[Recorded data]

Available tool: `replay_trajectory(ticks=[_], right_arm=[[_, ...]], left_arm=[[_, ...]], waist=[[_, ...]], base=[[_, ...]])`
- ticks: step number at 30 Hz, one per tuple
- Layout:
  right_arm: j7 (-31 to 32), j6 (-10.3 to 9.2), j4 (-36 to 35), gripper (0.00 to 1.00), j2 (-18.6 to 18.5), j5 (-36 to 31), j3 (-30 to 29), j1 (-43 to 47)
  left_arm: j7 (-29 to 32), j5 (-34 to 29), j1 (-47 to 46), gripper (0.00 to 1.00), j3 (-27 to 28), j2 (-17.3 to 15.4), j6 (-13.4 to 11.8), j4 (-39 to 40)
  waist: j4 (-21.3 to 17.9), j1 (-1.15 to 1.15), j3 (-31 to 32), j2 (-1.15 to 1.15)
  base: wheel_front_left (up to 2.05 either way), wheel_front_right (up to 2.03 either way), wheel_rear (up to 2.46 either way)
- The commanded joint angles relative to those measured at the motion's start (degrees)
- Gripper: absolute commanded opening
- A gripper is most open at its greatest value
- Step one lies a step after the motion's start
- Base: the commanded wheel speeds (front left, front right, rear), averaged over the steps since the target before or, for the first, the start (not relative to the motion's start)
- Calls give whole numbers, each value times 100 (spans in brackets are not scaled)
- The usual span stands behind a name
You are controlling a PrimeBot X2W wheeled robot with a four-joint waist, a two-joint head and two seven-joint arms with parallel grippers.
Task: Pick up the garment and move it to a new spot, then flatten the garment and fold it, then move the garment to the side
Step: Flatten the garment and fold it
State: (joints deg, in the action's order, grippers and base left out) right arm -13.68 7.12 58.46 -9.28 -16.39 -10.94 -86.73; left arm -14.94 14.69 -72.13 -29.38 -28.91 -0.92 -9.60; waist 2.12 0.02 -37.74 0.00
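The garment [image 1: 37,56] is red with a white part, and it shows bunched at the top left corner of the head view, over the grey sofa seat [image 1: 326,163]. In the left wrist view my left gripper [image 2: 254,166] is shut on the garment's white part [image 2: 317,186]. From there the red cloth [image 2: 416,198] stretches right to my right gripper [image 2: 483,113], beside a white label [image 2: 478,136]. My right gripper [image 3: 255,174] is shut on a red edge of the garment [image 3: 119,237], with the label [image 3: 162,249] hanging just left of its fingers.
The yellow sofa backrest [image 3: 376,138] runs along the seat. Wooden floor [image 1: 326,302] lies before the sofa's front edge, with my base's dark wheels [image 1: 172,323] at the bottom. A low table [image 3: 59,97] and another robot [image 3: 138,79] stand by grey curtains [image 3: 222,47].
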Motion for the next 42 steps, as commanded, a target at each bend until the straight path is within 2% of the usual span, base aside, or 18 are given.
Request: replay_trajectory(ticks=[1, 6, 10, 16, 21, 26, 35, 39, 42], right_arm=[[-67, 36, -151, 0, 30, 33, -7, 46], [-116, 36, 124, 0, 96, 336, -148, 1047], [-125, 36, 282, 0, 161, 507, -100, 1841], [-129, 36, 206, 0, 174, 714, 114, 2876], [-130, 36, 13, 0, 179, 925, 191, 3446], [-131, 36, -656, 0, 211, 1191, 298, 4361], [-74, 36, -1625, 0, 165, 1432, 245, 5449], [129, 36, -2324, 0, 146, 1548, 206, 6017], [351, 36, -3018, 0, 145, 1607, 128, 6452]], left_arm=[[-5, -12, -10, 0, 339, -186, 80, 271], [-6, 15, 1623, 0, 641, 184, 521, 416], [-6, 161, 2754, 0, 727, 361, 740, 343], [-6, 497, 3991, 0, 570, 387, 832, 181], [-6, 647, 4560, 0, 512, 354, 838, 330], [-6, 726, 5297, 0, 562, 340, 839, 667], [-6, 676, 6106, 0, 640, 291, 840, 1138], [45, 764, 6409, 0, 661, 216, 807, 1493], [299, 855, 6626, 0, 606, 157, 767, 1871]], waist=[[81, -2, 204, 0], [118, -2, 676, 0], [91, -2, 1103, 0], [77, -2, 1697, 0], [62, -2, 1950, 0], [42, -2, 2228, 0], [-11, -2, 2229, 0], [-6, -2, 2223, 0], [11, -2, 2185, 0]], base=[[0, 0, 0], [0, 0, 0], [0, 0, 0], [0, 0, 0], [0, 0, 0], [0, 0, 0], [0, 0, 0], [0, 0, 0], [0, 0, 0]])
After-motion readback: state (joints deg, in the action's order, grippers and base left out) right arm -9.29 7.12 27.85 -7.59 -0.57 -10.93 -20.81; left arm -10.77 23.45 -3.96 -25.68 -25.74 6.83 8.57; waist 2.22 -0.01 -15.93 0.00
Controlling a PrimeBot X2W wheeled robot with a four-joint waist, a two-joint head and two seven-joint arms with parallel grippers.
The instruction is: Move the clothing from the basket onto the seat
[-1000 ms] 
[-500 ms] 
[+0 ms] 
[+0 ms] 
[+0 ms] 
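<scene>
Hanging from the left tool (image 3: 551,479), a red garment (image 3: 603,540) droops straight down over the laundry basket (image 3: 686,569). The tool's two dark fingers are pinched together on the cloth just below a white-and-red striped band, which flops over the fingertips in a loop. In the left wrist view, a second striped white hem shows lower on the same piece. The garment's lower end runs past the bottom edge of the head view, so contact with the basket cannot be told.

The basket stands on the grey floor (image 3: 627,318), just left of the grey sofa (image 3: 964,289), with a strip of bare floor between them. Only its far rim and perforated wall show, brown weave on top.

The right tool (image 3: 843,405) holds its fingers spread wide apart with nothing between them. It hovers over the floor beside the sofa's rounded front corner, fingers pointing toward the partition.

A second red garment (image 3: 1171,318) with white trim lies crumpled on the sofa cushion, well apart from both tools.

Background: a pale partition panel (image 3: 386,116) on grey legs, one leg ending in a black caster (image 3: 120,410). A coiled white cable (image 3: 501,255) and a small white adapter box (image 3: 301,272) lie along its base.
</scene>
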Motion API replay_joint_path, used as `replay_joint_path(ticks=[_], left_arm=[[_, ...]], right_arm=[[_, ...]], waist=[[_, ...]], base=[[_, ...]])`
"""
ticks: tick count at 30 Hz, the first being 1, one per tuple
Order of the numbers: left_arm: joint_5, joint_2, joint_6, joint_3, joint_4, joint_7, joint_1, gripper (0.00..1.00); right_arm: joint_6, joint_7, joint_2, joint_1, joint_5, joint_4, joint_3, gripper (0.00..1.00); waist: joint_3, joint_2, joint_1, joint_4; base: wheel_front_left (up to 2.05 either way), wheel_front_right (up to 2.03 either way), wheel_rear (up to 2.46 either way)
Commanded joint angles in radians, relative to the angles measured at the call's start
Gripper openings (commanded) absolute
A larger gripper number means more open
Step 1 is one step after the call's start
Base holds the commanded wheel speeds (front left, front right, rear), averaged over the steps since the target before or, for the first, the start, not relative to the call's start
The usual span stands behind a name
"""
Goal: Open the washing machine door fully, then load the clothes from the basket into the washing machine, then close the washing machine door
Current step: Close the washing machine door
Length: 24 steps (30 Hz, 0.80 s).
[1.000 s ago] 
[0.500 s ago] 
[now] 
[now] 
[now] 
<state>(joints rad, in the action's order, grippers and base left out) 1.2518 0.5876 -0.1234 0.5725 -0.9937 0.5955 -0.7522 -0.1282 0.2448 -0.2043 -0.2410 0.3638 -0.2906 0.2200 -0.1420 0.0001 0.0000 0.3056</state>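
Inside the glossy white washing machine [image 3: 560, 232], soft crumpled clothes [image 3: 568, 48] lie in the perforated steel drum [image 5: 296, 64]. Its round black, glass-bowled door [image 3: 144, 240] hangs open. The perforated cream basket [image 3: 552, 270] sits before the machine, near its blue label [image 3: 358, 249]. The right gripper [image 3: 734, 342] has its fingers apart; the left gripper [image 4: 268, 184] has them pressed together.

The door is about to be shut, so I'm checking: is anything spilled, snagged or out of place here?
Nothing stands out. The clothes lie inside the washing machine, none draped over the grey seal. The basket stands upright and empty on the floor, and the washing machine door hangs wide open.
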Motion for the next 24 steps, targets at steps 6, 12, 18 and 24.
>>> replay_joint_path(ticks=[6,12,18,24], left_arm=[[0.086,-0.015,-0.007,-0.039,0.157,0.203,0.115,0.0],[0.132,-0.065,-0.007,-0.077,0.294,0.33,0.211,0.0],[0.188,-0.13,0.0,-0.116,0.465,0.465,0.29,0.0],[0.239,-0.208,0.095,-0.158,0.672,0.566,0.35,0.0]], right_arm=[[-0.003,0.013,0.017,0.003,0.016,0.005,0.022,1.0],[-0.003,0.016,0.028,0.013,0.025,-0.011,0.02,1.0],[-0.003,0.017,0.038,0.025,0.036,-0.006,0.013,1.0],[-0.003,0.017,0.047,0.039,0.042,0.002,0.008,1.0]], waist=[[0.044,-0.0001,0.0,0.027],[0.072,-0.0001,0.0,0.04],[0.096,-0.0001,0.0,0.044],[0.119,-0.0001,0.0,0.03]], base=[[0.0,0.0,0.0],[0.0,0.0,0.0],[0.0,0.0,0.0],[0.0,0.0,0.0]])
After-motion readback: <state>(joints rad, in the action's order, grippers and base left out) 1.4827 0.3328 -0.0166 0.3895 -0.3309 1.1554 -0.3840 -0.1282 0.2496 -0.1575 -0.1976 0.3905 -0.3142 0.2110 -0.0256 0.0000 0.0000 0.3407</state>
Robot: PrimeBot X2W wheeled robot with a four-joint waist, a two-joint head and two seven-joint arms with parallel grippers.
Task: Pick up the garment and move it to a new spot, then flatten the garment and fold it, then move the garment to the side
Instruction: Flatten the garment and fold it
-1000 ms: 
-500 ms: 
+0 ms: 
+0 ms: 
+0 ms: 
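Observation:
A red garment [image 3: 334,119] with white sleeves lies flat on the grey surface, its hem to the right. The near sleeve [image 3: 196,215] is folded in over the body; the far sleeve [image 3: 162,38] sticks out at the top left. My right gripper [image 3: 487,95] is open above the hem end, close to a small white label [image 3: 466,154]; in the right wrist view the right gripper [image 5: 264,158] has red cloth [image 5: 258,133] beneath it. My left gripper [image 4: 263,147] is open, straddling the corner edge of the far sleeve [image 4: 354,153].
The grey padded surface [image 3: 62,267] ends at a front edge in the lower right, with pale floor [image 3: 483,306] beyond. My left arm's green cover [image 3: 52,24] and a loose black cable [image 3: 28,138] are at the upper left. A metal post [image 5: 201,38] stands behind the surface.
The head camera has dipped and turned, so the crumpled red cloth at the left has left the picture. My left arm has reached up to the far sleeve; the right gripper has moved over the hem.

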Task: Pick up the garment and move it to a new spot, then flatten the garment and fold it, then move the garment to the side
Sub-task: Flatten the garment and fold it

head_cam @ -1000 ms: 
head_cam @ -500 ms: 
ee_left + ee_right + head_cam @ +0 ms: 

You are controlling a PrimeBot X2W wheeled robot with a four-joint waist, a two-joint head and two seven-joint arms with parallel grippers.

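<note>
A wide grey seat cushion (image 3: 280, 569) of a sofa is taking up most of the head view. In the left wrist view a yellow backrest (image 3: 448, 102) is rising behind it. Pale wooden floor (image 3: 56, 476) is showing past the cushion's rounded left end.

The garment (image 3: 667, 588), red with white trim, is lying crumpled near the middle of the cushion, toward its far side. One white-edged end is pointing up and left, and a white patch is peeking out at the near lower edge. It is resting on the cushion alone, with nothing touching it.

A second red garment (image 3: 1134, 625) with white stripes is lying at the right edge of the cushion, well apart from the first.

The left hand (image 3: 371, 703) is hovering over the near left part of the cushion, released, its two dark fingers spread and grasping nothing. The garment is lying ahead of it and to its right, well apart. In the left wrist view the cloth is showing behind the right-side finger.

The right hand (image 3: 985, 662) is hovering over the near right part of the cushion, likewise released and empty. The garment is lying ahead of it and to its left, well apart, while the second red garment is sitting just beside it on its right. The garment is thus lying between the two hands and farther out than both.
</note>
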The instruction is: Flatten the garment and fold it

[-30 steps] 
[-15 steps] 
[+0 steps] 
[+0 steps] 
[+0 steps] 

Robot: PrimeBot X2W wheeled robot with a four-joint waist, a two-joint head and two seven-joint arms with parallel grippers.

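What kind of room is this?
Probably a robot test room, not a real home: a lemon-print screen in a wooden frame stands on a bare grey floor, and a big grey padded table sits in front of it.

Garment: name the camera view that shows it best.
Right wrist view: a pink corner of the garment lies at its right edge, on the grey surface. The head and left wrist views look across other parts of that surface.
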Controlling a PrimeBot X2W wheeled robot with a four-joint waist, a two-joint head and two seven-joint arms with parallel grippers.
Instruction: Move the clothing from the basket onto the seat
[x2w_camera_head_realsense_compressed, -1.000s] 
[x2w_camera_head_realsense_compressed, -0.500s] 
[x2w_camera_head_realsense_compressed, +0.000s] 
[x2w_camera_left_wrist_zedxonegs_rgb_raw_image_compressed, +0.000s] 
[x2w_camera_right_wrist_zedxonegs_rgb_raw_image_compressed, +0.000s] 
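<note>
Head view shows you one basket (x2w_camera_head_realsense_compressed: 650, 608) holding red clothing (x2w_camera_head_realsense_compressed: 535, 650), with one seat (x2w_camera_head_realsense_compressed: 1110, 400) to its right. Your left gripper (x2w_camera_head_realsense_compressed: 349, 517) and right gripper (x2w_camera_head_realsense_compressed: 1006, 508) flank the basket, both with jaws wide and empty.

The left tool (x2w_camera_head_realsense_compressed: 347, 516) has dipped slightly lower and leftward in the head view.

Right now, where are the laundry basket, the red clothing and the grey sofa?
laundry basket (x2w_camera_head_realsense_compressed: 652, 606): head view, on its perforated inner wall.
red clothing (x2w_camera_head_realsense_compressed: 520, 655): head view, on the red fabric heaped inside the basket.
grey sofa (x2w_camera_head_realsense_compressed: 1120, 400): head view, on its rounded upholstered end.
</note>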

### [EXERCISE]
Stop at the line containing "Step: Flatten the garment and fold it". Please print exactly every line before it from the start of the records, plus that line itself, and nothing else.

### [EXPECTED ANSWER]
Available tool: `replay_trajectory(ticks=[_], right_arm=[[_, ...]], left_arm=[[_, ...]], waist=[[_, ...]], base=[[_, ...]])`
- ticks: step number at 30 Hz, one per tuple
- Layout:
  right_arm: j7 (-31 to 32), j6 (-10.3 to 9.2), j4 (-36 to 35), gripper (0.00 to 1.00), j2 (-18.6 to 18.5), j5 (-36 to 31), j3 (-30 to 29), j1 (-43 to 47)
  left_arm: j7 (-29 to 32), j5 (-34 to 29), j1 (-47 to 46), gripper (0.00 to 1.00), j3 (-27 to 28), j2 (-17.3 to 15.4), j6 (-13.4 to 11.8), j4 (-39 to 40)
  waist: j4 (-21.3 to 17.9), j1 (-1.15 to 1.15), j3 (-31 to 32), j2 (-1.15 to 1.15)
  base: wheel_front_left (up to 2.05 either way), wheel_front_right (up to 2.03 either way), wheel_rear (up to 2.46 either way)
- The commanded joint angles relative to those measured at the motion's start (degrees)
- Gripper: absolute commanded opening
- A gripper is most open at its greatest value
- Step one lies a step after the motion's start
- Base: the commanded wheel speeds (front left, front right, rear), averaged over the steps since the target before or, for the first, the start (not relative to the motion's start)
- Calls give whole numbers, each value times 100 (spans in brackets are not scaled)
- The usual span stands behind a name
You are controlling a PrimeBot X2W wheeled robot with a four-joint waist, a two-joint head and two seven-joint arms with parallel grippers.
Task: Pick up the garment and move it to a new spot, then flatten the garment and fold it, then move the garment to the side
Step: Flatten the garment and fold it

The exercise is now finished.